What you need to do ::
Print every line of the material exactly.
────────────────────────────────────────
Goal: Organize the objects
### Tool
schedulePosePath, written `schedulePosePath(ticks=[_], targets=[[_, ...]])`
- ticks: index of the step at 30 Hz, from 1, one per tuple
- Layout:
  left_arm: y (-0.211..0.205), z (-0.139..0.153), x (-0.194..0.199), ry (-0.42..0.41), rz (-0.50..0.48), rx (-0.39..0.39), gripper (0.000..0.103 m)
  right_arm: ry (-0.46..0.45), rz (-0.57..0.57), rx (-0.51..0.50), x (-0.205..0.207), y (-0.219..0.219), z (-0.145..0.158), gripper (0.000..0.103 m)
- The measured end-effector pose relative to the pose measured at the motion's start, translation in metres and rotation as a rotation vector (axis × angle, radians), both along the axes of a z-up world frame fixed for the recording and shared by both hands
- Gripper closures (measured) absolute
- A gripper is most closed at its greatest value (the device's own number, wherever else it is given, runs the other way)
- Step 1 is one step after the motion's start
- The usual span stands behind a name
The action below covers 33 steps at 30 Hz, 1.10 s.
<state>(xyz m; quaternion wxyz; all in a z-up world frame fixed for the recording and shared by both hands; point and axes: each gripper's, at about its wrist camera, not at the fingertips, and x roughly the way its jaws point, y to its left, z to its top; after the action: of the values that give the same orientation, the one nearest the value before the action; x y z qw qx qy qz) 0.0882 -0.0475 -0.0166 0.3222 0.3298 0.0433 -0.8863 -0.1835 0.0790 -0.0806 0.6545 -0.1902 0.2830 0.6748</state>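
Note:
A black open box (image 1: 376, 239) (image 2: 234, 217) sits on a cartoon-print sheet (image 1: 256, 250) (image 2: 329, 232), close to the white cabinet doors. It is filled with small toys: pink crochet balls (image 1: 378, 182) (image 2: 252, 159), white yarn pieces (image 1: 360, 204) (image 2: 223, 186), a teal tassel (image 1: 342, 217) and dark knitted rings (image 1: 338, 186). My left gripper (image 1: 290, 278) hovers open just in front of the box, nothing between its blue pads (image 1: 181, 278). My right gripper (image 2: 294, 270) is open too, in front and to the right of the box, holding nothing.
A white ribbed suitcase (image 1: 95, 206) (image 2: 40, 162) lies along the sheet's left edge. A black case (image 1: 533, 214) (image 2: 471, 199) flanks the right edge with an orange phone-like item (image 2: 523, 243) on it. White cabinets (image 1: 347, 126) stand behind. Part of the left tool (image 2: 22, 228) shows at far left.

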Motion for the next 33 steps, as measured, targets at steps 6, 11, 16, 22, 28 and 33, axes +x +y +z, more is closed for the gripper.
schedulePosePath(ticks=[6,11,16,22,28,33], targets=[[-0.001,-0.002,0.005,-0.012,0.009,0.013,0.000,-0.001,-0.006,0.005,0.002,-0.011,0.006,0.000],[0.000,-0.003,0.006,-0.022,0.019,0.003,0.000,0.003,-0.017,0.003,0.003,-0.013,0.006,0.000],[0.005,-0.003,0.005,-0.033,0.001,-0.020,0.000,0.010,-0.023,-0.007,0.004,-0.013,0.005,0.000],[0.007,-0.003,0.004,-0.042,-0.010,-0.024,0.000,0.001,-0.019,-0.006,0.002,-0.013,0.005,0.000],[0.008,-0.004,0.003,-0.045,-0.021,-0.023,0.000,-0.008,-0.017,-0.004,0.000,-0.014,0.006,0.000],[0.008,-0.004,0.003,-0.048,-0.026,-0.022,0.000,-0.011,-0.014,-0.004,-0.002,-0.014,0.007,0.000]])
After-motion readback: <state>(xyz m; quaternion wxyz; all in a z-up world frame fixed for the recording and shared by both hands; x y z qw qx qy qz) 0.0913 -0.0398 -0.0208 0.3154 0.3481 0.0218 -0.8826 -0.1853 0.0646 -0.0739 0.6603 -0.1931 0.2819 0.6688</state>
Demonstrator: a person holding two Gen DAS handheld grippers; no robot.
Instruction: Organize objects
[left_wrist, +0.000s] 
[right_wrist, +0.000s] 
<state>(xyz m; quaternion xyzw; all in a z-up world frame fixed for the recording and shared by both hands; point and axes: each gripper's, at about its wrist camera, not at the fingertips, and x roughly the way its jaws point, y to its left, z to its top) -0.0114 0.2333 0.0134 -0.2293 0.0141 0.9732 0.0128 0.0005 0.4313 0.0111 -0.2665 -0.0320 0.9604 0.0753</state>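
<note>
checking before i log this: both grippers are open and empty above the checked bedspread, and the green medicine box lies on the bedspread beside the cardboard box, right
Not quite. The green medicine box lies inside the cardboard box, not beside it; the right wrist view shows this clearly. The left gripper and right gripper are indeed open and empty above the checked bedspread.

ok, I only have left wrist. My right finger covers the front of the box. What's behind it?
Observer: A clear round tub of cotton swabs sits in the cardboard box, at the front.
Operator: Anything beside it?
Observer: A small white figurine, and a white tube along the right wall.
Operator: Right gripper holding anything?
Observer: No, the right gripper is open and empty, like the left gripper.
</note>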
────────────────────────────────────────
Problem solution ::
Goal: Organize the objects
### Tool
schedulePosePath, written `schedulePosePath(ticks=[_], targets=[[_, ...]])`
- ticks: index of the step at 30 Hz, from 1, one per tuple
- Layout:
  left_arm: y (-0.211..0.205), z (-0.139..0.153), x (-0.194..0.199), ry (-0.42..0.41), rz (-0.50..0.48), rx (-0.39..0.39), gripper (0.000..0.103 m)
  right_arm: ry (-0.46..0.45), rz (-0.57..0.57), rx (-0.51..0.50), x (-0.205..0.207), y (-0.219..0.219), z (-0.145..0.158), gripper (0.000..0.103 m)
- The measured end-effector pose relative to the pose measured at the motion's start, translation in metres and rotation as a rotation vector (axis × angle, radians), both along the axes of a z-up world frame fixed for the recording and shared by both hands
- Gripper closures (measured) absolute
- A gripper is most closed at its greatest value (the device's own number, wherever else it is given, runs the other way)
- Step 1 is one step after the motion's start
- The usual span stands behind a name
The action below covers 33 steps at 30 Hz, 1.10 s.
<state>(xyz m; quaternion wxyz; all in a z-up world frame fixed for the recording and shared by both hands; point and axes: each gripper's, at about its wrist camera, not at the fingertips, and x roughly the way its jaws point, y to its left, z to its top; after the action: of the values that give the same orientation, the one nearest the value before the action; x y z qw qx qy qz) 0.0882 -0.0475 -0.0166 0.3222 0.3298 0.0433 -0.8863 -0.1835 0.0790 -0.0806 0.6545 -0.1902 0.2830 0.6748</state>
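Note:
A black open box (image 1: 376, 239) (image 2: 234, 217) sits on a cartoon-print sheet (image 1: 256, 250) (image 2: 329, 232), close to the white cabinet doors. It is filled with small toys: pink crochet balls (image 1: 378, 182) (image 2: 252, 159), white yarn pieces (image 1: 360, 204) (image 2: 223, 186), a teal tassel (image 1: 342, 217) and dark knitted rings (image 1: 338, 186). My left gripper (image 1: 290, 278) hovers open just in front of the box, nothing between its blue pads (image 1: 181, 278). My right gripper (image 2: 294, 270) is open too, in front and to the right of the box, holding nothing.
A white ribbed suitcase (image 1: 95, 206) (image 2: 40, 162) lies along the sheet's left edge. A black case (image 1: 533, 214) (image 2: 471, 199) flanks the right edge with an orange phone-like item (image 2: 523, 243) on it. White cabinets (image 1: 347, 126) stand behind. Part of the left tool (image 2: 22, 228) shows at far left.
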
Motion for the next 33 steps, as measured, targets at steps 6, 11, 16, 22, 28 and 33, axes +x +y +z, more is closed for the gripper.
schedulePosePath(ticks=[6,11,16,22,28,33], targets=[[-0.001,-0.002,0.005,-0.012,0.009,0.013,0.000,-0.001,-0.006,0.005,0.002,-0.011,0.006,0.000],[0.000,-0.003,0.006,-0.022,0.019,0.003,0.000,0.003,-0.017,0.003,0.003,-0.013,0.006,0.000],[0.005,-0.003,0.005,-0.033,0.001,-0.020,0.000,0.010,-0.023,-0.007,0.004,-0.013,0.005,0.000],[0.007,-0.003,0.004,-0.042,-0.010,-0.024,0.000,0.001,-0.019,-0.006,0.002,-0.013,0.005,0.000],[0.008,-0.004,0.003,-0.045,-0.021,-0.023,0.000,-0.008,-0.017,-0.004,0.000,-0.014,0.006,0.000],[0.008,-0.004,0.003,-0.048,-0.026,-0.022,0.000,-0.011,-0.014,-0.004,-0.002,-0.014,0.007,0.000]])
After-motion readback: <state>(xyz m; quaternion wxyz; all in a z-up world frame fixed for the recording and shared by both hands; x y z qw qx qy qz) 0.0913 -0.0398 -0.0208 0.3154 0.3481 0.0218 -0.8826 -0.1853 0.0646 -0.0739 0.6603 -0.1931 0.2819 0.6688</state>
Demonstrator: a person holding two Gen DAS handheld grippers; no robot.
Instruction: Organize objects
[left_wrist, +0.000s] 
[right_wrist, +0.000s] 
<state>(xyz m; quaternion xyzw; all in a z-up world frame fixed for the recording and shared by both hands; point and axes: each gripper's, at about its wrist camera, not at the fingertips, and x roughly the way its jaws point, y to its left, z to its top) -0.0114 0.2333 0.0134 -0.2293 0.0141 0.9732 0.0128 0.0005 0.4313 0.0111 -0.2665 -0.0320 0.9604 0.0753</state>
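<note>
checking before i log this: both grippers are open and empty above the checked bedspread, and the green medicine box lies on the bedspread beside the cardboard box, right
Not quite. The green medicine box lies inside the cardboard box, not beside it; the right wrist view shows this clearly. The left gripper and right gripper are indeed open and empty above the checked bedspread.

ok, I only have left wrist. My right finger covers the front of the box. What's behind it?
Observer: A clear round tub of cotton swabs sits in the cardboard box, at the front.
Operator: Anything beside it?
Observer: A small white figurine, and a white tube along the right wall.
Operator: Right gripper holding anything?
Observer: No, the right gripper is open and empty, like the left gripper.
</note>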

This response is now finished.